El presidente electo, Otto Pérez Molina, se vio obligado ayer a aclarar lo dicho por su canciller designado, Harold Caballeros, respecto de la presencia del gobernante iraní, Mahmud Ahmadineyad, en la toma de posesión, el 14 de enero. Fue una reacción inmediata obligada, por el inadmisible error del funcionario designado, quien además se permitió decir que este periódico había tergiversado sus declaraciones, olvidándose de que están grabadas, por lo cual debemos rechazar tal aseveración, que se constituyó en una clara prueba de inexperiencia.

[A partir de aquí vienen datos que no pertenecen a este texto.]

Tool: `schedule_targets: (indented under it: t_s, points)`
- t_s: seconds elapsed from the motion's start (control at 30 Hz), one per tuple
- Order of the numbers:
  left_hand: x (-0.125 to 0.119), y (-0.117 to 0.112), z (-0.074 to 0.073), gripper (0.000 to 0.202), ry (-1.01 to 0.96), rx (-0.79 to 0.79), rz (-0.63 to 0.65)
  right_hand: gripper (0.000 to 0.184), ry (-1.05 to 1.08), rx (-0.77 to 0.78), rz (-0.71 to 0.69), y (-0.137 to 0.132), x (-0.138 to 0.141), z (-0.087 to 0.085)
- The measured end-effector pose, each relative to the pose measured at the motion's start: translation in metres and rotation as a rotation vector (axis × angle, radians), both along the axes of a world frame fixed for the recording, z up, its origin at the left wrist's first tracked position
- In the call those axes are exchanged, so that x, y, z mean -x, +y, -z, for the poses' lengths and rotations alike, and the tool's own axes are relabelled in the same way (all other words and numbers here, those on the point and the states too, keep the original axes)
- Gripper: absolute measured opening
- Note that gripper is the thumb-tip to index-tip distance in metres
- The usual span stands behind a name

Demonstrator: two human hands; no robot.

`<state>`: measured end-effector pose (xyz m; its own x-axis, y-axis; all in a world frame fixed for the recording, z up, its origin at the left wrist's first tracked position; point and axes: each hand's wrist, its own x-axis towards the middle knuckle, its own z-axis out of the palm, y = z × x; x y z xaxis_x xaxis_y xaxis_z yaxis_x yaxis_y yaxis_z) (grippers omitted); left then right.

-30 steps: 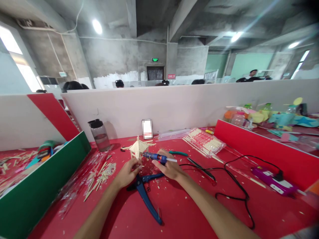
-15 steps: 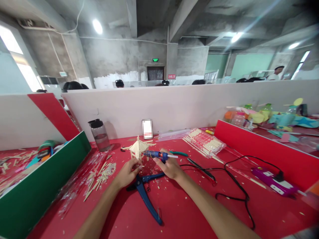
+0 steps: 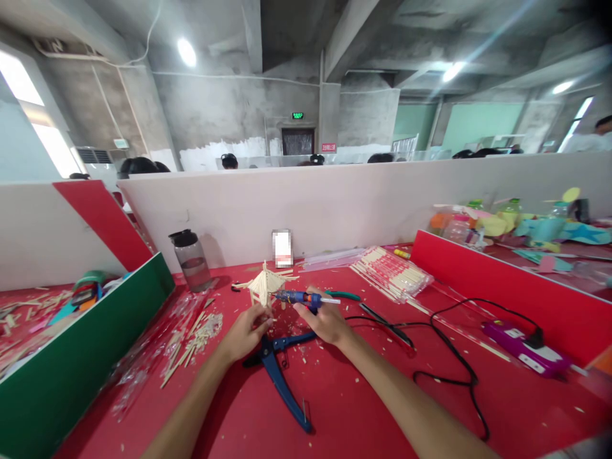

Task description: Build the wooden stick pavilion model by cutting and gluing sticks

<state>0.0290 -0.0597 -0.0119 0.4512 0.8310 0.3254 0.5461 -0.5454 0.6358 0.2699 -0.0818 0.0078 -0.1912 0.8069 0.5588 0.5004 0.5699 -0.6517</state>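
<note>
Beyond the partition [image 3: 306,197], a person [image 3: 601,135] has moved rightward; our hands barely shift. Our left hand [image 3: 246,331] pinches the near base of the stick model [image 3: 266,280] just ahead; our right hand [image 3: 329,322] grips the glue gun [image 3: 299,298], long axis nearly level, pointing left at the model.

Pale stick model [image 3: 264,281] upright, roof pointed; blue glue gun [image 3: 295,297] approx horiz, nozzle nr model

Two hands [image 3: 245,333], one glue gun [image 3: 297,298], one stick model [image 3: 266,282], one purple power strip [image 3: 514,341]
</note>
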Motion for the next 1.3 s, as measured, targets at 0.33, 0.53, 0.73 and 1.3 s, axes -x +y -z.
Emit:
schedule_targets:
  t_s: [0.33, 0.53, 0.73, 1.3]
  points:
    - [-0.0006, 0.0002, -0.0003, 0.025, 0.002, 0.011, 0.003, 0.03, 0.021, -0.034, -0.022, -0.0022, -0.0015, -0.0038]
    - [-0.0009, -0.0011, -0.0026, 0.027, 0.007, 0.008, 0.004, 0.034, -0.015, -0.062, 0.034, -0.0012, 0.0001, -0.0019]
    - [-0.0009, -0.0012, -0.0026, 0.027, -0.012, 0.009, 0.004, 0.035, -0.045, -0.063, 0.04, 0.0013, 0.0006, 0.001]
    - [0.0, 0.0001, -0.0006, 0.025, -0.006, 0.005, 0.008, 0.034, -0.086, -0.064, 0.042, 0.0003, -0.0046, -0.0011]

La política es el arte de lo posible, pero en Guatemala parece ser el arte de andar en campos minados. Las declaraciones de Caballeros afirmaron la visita de un personaje que ha amenazado con bloquear el estrecho de Ormuz, donde pasa el 40% del petróleo y por ello fue calificado hace años como “la yugular de Occidente” por el Sha de Irán. El presidente iraní realiza lanzamientos de misiles mar-tierra y tierra tierra, en abierto reto a dos países amigos de Guatemala, Estados Unidos e Israel, al que desea “borrar del mapa”.
La actual cancillería invitó a todos los 143 países con los que Guatemala tiene relaciones, entre los cuales se cuentan Irán y Georgia. Por ello la responsabilidad es exclusiva del gobierno saliente. Caballeros no quiso o no supo explicar que la invitación no era del gobierno entrante, ni tuvo la capacidad de manifestar alguna reacción de desagrado ni una salida diplomática a una invitación hecha con el evidente fin de causar problemas al gobierno del que él dirigirá las relaciones internacionales.

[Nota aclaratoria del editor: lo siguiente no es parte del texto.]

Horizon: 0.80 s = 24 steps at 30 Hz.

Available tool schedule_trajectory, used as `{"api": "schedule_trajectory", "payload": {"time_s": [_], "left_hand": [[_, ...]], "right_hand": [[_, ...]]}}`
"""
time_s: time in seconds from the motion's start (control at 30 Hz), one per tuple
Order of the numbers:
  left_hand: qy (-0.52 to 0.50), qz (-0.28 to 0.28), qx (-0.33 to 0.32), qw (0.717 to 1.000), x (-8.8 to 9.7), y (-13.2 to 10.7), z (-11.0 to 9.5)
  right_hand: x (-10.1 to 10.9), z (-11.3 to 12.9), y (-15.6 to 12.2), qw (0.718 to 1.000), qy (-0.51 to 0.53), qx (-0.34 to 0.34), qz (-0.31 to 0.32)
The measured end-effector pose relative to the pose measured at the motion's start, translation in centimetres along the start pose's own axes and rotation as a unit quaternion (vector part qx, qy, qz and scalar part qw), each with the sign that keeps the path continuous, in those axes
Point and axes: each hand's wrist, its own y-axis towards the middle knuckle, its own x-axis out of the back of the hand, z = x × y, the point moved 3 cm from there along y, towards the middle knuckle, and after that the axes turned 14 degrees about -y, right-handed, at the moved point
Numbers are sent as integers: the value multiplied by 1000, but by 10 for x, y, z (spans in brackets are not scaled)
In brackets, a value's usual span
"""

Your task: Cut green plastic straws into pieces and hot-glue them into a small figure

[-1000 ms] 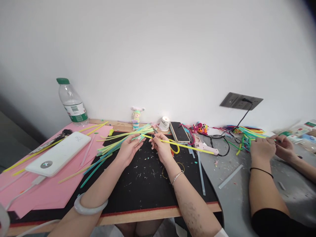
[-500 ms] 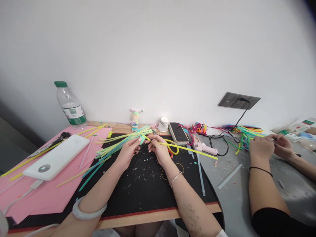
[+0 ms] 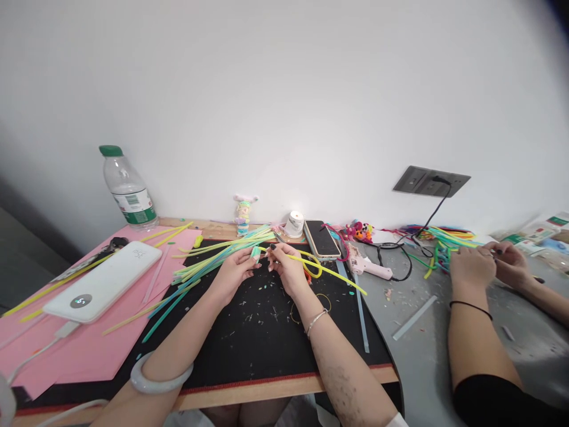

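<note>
My left hand (image 3: 235,273) pinches a small mint-green piece (image 3: 256,253) between thumb and fingertips. Close beside it, my right hand (image 3: 287,270) is closed on a yellow pipe cleaner (image 3: 340,276), whose long end sticks out to the right over the mat. The fingers hide its near end, so I cannot tell whether it touches the green piece. Behind and left of my left hand lies a loose bundle of yellow, green and blue pipe cleaners (image 3: 208,258).
Scraps litter the black mat (image 3: 249,344). Around it are a power bank (image 3: 106,281), a bottle (image 3: 128,196), a small figure (image 3: 242,216), a white cup (image 3: 294,225), a phone (image 3: 322,239) and a corded glue gun (image 3: 371,268). A co-worker's hands (image 3: 473,267) work at the right.
The yellow pipe cleaner's far end has shifted left and slightly down. My left hand has turned a little, showing more of the green piece, with a small gap between my hands.
</note>
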Motion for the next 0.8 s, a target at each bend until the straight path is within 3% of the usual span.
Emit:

Al haber aceptado Irán y Georgia, Guatemala se coloca en una posición de tensión innecesaria para el nuevo gobierno, lo que solo puede molestar a Estados Unidos, país fundamental para las relaciones internacionales, y lo mismo hace con Rusia, en el caso del segundo país indicado. No se puede olvidar que cuando se desarrolló aquí la cumbre de seguridad con la secretaria Clinton, esas problemáticas naciones mencionadas no recibieron invitación, como tampoco Corea del Norte.
En su primera prueba, por cierto simple, Caballeros demostró muy poca habilidad para administrar la información de Estado, justificando su fundamental equivocación en que lo dijo como consecuencia de la presión de los medios informativos. Poco favor le hizo también la aclaración del presidente electo, Otto Pérez, al asegurar que el canciller designado “pudo confundir cierta información”. La confusión es un lujo que un canciller no puede darse. Deja abierta la puerta a que el público se pregunte si el mandatario no deberá otra vez salir a enmendar planas.
Dicho esto, es evidente también la mala intención de la actual cancillería, que con tal de poner en evidencia al equipo entrante, no dudó en causar problemas a Guatemala. Colocó dos minas que le estallaron al canciller y que pusieron al presidente electo en la difícil situación de meditar sobre si le conviene a su gobierno y al país que las relaciones exteriores estén al mando de quien tiene tanto que aprender en el campo que fue puesto a su cuidado.